### Task details
Only the lines below from the one containing "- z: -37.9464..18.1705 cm" to the one containing "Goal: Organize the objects" should be repeated, both included and unchanged.

(Recorded data)
------------------------------------------------------------------------

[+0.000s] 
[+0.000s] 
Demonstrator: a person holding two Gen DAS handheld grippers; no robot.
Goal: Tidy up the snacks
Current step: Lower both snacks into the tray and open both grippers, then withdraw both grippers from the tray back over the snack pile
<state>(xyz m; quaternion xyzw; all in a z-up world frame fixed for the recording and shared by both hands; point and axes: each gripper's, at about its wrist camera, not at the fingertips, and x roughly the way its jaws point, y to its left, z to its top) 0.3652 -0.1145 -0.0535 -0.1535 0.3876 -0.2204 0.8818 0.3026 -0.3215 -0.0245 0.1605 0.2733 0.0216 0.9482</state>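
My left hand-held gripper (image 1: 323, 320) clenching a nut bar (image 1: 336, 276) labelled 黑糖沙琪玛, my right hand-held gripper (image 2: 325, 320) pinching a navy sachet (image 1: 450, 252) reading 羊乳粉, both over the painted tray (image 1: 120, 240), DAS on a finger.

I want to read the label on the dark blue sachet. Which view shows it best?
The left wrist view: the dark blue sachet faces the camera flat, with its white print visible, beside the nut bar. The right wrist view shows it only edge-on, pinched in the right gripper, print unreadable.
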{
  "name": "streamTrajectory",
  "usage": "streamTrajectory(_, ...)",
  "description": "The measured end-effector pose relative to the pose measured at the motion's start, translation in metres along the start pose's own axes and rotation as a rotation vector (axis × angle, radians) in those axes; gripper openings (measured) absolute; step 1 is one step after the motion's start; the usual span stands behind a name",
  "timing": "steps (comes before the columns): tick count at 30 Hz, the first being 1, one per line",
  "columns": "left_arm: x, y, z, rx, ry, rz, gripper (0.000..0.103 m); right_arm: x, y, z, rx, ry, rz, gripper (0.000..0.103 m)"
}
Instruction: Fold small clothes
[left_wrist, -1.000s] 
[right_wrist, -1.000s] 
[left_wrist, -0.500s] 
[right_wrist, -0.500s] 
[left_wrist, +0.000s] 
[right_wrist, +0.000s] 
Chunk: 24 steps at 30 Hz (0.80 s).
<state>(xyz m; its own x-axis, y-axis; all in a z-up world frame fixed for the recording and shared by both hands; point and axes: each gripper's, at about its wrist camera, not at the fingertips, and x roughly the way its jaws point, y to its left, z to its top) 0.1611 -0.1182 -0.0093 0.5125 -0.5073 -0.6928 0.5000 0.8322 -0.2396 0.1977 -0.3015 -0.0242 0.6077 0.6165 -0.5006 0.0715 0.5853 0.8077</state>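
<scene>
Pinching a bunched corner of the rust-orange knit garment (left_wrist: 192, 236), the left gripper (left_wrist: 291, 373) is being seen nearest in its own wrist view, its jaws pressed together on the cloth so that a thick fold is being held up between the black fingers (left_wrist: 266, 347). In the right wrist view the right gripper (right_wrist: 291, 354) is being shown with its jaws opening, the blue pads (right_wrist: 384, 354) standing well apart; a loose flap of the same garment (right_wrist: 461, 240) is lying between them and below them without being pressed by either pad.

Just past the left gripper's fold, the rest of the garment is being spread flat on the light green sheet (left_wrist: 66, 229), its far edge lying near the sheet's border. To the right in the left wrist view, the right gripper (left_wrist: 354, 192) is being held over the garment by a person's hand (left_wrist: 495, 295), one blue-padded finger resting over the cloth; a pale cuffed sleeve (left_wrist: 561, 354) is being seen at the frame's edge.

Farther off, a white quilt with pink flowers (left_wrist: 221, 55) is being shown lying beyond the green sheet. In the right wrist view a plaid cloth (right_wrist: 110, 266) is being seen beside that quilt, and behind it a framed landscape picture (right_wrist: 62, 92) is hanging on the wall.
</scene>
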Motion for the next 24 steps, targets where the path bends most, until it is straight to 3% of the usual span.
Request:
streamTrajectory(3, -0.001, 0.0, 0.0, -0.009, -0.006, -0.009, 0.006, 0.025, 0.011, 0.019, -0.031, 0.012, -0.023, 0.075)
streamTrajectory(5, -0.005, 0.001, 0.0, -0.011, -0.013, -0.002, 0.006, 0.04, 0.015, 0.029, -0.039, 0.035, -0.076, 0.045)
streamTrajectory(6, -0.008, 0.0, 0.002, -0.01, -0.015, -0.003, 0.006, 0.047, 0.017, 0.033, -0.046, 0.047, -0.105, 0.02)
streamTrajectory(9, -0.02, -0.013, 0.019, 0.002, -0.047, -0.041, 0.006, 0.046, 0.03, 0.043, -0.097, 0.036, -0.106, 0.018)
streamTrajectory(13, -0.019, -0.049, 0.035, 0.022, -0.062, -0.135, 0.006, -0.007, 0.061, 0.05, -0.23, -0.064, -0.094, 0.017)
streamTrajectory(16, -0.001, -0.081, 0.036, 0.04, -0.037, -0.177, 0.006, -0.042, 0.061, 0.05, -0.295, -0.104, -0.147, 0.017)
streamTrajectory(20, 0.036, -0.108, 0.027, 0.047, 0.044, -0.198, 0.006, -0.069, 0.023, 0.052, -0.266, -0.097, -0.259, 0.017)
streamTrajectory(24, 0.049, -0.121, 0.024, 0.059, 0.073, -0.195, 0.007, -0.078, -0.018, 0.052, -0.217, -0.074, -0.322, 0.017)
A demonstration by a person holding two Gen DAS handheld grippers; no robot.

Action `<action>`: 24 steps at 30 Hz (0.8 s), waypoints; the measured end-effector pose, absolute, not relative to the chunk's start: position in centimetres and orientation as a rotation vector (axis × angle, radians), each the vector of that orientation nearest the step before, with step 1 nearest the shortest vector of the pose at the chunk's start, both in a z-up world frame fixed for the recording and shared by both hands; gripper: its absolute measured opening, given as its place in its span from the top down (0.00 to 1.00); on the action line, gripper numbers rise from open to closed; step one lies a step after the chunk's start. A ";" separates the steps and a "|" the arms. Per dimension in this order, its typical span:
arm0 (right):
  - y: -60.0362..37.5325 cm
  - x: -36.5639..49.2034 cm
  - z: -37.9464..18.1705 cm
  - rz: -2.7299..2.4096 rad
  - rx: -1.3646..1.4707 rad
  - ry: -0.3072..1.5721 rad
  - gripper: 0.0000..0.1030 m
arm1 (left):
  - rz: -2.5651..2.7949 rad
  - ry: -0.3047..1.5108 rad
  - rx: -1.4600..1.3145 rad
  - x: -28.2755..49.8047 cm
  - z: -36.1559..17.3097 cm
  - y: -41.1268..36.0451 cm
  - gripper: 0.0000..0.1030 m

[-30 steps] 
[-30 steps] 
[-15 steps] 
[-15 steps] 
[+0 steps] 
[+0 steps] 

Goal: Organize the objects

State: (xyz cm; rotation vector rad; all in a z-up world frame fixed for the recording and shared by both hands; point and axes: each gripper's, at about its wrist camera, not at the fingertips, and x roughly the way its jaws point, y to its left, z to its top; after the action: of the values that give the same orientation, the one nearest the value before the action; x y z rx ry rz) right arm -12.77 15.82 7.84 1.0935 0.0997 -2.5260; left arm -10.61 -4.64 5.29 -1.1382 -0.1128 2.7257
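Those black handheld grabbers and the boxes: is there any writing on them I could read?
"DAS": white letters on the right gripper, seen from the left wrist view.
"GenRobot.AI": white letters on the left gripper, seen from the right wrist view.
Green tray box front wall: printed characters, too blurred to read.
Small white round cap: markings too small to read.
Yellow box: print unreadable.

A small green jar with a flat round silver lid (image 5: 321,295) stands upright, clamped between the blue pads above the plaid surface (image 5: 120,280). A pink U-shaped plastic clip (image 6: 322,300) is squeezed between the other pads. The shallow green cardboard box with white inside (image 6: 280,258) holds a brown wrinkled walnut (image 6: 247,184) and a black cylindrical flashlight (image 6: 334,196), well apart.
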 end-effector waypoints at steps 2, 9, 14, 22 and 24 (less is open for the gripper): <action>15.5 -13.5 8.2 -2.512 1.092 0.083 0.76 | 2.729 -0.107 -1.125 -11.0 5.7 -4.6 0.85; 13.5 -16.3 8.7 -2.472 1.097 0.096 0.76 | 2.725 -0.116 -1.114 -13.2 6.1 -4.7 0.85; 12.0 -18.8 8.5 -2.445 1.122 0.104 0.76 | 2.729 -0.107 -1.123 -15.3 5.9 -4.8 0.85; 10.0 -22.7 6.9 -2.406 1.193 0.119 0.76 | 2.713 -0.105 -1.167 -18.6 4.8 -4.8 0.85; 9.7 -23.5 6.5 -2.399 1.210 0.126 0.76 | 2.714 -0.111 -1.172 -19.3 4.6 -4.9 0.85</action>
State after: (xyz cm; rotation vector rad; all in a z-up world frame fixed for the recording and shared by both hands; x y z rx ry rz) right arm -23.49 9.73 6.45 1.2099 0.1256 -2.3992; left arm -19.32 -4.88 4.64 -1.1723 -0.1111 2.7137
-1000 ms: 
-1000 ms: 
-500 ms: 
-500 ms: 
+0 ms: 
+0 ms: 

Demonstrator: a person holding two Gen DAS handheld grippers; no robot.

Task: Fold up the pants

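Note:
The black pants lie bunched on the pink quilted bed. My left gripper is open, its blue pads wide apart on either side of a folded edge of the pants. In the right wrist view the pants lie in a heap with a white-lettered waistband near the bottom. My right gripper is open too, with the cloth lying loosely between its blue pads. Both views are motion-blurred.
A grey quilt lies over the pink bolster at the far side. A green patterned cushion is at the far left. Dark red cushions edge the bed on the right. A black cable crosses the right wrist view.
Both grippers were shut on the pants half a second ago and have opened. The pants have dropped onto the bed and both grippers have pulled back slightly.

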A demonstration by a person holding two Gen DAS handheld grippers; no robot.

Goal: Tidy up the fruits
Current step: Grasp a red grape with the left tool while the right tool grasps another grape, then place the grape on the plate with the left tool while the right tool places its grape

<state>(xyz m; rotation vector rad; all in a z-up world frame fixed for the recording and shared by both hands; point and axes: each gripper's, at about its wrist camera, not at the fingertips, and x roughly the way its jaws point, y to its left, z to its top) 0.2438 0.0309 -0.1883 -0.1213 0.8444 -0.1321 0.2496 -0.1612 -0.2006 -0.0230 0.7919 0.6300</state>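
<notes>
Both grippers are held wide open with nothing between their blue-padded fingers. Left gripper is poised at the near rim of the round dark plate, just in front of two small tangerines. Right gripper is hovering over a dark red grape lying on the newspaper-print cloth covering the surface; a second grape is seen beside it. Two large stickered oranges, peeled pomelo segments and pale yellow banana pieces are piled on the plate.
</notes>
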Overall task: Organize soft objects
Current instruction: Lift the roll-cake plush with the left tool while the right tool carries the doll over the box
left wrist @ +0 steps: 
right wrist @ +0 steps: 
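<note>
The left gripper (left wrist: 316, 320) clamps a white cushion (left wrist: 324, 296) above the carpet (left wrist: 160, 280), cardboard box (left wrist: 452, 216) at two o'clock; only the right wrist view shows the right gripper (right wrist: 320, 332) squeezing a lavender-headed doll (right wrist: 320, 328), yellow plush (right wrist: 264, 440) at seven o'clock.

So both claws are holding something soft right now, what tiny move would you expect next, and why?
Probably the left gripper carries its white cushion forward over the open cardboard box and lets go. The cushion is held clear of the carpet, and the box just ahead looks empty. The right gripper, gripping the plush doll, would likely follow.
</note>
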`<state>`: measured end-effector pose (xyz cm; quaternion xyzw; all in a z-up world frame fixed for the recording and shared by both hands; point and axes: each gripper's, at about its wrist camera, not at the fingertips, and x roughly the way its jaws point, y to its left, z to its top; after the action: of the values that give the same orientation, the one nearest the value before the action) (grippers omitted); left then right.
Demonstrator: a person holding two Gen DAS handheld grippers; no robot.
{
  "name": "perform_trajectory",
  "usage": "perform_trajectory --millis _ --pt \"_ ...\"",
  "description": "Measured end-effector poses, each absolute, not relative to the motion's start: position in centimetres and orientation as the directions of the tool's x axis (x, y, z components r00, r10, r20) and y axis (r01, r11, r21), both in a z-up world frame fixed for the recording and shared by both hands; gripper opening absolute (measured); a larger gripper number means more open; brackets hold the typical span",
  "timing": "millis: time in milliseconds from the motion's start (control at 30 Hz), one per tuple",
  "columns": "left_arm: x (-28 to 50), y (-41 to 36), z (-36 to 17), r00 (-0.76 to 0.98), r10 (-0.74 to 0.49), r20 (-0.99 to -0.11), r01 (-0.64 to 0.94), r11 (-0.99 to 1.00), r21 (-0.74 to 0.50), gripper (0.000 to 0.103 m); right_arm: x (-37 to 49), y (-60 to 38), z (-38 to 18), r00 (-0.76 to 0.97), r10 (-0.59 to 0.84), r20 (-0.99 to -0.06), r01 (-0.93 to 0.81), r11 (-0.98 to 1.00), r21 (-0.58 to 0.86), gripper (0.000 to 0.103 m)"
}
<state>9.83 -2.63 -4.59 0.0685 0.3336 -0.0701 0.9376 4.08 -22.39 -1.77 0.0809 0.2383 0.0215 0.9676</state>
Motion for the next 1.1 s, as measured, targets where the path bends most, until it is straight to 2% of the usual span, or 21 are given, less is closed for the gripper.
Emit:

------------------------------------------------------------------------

### Problem solution
  - z: -37.9464..18.1705 cm
  - rz: -2.7299..2.4096 rad
  - rx: -1.3646..1.4707 rad
  - ry: -0.3072..1.5721 rad
  - gripper: 0.0000..0.1030 m
arm1 (left):
  - rz: -2.5651..2.7949 rad
  - ry: -0.3047..1.5108 rad
  - rx: -1.4600..1.3145 rad
  - x: -28.2755..49.8047 cm
  - z: -36.1559..17.3097 cm
  - y: -41.1268..36.0451 cm
  - gripper: 0.0000..0.1030 m

[-30 steps] 
[-30 steps] 
[-15 steps] 
[-15 steps] 
[+0 steps] 
[+0 steps] 

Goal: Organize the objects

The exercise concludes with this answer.